Hello Webmaster,
I have a little something to tell about a dare I once did a few years back when I was 24. To make a long story short it went like this. I was with friends at a get together, there was lots of drinking, the conversation turned to sex, we started daring each other and I got this one:
I would have to go to a public park and look for a basketball pole or soccer pole or the ones that would hold up teatherballs. I would have to completely undress save my underwear and stay in the shadows. Then when the coast was clear I was to walk out and slowly climb the pole an inch at a time and come down rubbing myself on the pole to self-stimulate. I had a friend with me to serve as witness to confirm the dare was done but for me she was great support. I was nervous but after drinking some I was also ready for anything and feeling horny being outside almost naked.

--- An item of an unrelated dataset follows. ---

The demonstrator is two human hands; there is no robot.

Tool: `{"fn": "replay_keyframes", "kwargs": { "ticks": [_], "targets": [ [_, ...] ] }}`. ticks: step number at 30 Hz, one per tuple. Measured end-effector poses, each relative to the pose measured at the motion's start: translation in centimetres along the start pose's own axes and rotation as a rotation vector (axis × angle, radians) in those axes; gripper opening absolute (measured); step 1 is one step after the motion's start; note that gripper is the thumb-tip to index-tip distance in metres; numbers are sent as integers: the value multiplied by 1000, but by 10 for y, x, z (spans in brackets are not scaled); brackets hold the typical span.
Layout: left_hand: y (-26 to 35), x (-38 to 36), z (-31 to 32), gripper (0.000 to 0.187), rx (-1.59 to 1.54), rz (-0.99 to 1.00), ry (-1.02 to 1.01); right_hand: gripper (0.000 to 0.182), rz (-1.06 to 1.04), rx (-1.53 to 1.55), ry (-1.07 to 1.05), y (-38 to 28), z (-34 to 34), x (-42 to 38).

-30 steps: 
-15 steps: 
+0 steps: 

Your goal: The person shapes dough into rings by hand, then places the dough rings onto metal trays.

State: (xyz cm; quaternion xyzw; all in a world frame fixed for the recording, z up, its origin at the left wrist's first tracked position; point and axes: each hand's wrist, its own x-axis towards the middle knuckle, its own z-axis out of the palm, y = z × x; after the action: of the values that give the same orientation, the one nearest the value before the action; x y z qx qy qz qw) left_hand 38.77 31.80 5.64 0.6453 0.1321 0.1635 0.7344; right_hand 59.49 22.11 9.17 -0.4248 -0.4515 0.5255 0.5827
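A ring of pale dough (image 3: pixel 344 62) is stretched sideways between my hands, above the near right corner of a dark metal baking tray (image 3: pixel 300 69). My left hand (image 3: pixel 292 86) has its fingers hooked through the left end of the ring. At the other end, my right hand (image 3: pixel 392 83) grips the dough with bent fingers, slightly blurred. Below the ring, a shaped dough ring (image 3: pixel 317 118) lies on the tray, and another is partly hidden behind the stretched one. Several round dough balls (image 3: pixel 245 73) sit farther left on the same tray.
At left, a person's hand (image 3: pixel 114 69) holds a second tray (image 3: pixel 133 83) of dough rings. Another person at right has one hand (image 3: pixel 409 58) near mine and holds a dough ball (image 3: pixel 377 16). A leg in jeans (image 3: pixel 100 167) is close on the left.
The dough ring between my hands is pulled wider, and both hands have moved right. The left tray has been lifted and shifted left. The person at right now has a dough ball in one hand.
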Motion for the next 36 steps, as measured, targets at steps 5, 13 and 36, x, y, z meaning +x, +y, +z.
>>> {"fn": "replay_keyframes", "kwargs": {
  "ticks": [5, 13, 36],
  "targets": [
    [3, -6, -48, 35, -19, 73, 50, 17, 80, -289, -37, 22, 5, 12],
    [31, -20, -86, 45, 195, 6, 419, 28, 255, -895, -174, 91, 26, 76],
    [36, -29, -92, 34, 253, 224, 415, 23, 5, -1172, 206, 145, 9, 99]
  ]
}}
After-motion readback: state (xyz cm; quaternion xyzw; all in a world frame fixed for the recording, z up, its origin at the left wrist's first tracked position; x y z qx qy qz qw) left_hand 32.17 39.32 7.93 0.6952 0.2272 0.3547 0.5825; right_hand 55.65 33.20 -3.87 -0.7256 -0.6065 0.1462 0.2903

So, the coast was clear and I climbed up franticaly and looked around. The only person I could see was my friend who was laughing her butt off. It was really late and dark so I was sure nobody could see. I wrapped my legs around the pole and pressed my pussy into it and started to slide down very slowly. God it felt good! I knew I could even come and, being a bit intoxicated, didn't care what my friend thought, at least at that moment. I continued to latch onto the pole in a frantic effort to orgasm. So frantic and heated my shimmying and clinching to the pole was that I felt I would continue on with what I was doing at all costs not caring if someone came. I was not going to stop until my goal was achieved. My orgasm finally came at the bottom and it lasted a very short time. I rested and when I felt satisfied (hands and arms cramping and in pain) I walked back to the party dressed. I asn't that drunk LOL. I would then have to face the reality of what I just did in plain view of a bunch of people. My friend told them everything and I was embarrassed alright. But I got them back with dares that were even tougher.
I have a picture attatched of my lower half. I don't really want to be identified after a story like that LOL so please don't leave my email address posted either.